Ao longo dos anos de 1950 os intelectuais da CEPAL e do ISEB desenvolveram uma visão coesa sobre a industrialização na América Latina, apoiando a intervenção do Estado no desenvolvimento, mas após os golpes militares, a estratégia nacional desenvolvimentista passou a ser alvo de duras críticas por uma parte de pensadores brasileiros que integravam o que Bresser denominou de “Escola de Sociologia de São Paulo” (2010, p.21). Enquanto a CEPAL e o ISEB defendiam o crescimento econômico ligado a ideia de construção de nação,

a escola de Sociologia da São Paulo criticava o nacionalismo e as posições desenvolvimentistas de Vargas, poupando apenas Prebisch e Furtado -, que também defendiam a ação do Estado para o desenvolvimento industrial.
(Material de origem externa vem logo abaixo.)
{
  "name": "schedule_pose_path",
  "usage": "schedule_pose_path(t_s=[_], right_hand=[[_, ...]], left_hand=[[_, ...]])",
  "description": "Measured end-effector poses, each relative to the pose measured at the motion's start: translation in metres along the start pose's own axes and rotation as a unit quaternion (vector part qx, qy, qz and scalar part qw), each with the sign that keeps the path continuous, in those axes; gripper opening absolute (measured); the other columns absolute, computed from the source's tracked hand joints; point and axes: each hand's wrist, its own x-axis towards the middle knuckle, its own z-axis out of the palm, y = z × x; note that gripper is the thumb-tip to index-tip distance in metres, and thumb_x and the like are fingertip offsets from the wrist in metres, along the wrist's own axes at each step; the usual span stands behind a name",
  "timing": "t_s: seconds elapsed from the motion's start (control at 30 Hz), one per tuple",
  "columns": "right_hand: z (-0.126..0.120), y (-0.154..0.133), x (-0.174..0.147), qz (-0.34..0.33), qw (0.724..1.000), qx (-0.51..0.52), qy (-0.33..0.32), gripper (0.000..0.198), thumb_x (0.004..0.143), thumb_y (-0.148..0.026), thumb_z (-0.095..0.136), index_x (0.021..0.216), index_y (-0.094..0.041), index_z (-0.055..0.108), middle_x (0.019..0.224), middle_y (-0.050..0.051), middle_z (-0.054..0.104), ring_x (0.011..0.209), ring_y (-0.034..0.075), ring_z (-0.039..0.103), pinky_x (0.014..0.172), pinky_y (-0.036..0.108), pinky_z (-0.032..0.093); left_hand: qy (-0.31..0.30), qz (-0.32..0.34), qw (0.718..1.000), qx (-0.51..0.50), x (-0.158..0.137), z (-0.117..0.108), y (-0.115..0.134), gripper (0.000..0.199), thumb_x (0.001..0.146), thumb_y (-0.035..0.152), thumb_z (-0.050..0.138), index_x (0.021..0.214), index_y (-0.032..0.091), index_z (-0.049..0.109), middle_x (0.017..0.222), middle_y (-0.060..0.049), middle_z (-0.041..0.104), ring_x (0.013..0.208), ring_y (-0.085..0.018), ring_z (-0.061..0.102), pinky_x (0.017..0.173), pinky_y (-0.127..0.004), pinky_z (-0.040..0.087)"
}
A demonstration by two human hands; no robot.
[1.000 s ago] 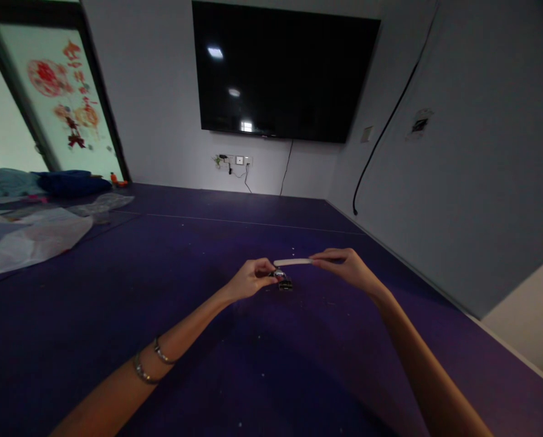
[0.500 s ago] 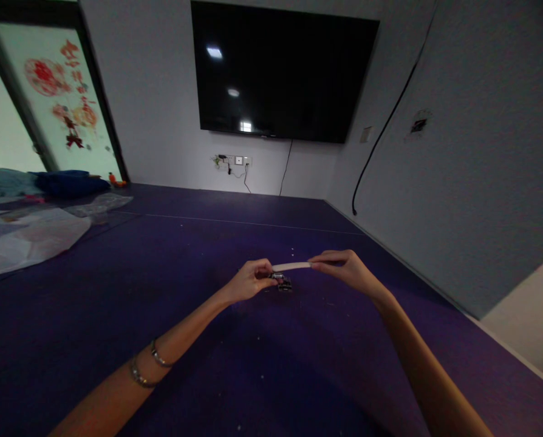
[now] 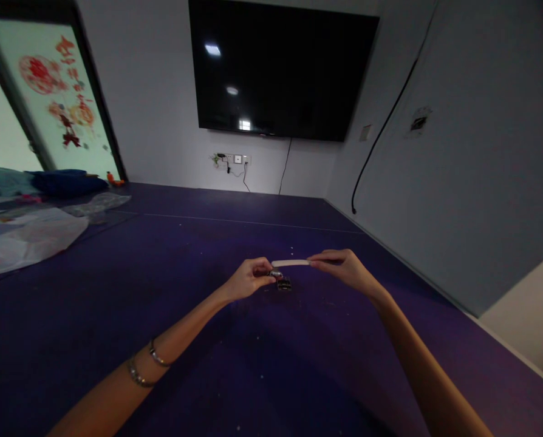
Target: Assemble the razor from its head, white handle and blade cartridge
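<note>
Centre of frame, your left hand is pinched around a small shiny piece just above a dark block, seemingly steadying it, while your right hand, fingertips together, grips a pale strip's right end, presumably keeping its left tip near the piece.

1. On the glass door, near its upper right edge, I see a column of red character-like strokes, too blurred for me to read.
2. Near the door's left edge I see a round red emblem; any sign inside it is blurred.
3. Midway along the television's bottom edge sits a tiny mark I cannot read.
</note>
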Motion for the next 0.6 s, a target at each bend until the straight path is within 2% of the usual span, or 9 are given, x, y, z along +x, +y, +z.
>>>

Segundo Bresser, essa escola pretendia se afirmar como pensamento puro, acadêmico e fundador da sociologia científica brasileira, mas seus principais intelectuais acabaram se dedicando, assim como os intelectuais do ISEB e da CEPAL, a influenciar as políticas públicas (BRESSER, 2010, p.7). Bresser aponta que predominava nas preocupações desse grupo a luta de classes e que não estavam interessados em críticas anti-imperialistas, assim como desacreditavam de pactos nacionais (op. cit. p.8).

Essas ideias conquistaram protagonismo e foram bem-sucedidas quanto a afirmação do desenvolvimento associado, enfraquecendo a concepção de nação na América Latina e os partidos de esquerda durante 20 anos (BRESSER, 2010, p. 19).